• _Exercise prompt_
Write out exactly the lines below that run from the line containing "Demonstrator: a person" through the last line of the records.

• _Provided records_
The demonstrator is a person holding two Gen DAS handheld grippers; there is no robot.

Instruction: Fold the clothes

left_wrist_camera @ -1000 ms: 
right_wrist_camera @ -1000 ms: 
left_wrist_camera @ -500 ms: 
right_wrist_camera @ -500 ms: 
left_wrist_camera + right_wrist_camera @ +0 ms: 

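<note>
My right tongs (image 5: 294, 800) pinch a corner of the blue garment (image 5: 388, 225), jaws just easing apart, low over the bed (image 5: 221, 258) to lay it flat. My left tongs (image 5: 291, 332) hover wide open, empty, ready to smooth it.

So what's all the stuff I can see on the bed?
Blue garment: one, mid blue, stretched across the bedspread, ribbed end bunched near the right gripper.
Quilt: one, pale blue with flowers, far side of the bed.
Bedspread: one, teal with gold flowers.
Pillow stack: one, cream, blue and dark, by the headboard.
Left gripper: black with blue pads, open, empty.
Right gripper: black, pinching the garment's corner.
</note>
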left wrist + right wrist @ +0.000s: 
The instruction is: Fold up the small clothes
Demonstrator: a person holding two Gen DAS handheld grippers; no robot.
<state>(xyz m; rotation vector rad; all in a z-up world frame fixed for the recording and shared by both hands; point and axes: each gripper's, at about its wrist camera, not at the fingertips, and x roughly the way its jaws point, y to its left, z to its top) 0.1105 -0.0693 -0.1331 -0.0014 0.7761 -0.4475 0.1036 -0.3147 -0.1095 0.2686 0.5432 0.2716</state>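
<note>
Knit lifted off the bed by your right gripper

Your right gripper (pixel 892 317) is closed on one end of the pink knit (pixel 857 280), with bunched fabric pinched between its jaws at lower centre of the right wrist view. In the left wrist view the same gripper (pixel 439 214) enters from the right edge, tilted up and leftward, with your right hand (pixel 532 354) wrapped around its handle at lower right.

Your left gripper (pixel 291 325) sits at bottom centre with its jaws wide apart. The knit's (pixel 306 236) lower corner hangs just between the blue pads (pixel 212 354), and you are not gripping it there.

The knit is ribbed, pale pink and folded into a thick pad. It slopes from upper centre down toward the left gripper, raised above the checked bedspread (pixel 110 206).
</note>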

• _Reply to the task_
Demonstrator: a person holding two Gen DAS handheld grippers; no robot.
<state>(xyz m; rotation vector rad; all in a z-up world frame fixed for the recording and shared by both hands; point and axes: each gripper's, at about its wrist camera, not at the fingertips, and x roughly the way its jaws point, y to its left, z to its top) 0.1105 -0.0693 -0.1331 -0.0014 0.7761 -0.4475 0.1036 -0.3147 -0.1095 0.2686 0.5432 0.2716</state>
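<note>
Knit lifted off the bed by your right gripper

Your right gripper (pixel 892 317) is closed on one end of the pink knit (pixel 857 280), with bunched fabric pinched between its jaws at lower centre of the right wrist view. In the left wrist view the same gripper (pixel 439 214) enters from the right edge, tilted up and leftward, with your right hand (pixel 532 354) wrapped around its handle at lower right.

Your left gripper (pixel 291 325) sits at bottom centre with its jaws wide apart. The knit's (pixel 306 236) lower corner hangs just between the blue pads (pixel 212 354), and you are not gripping it there.

The knit is ribbed, pale pink and folded into a thick pad. It slopes from upper centre down toward the left gripper, raised above the checked bedspread (pixel 110 206).
</note>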

No additional response is needed to complete this exercise.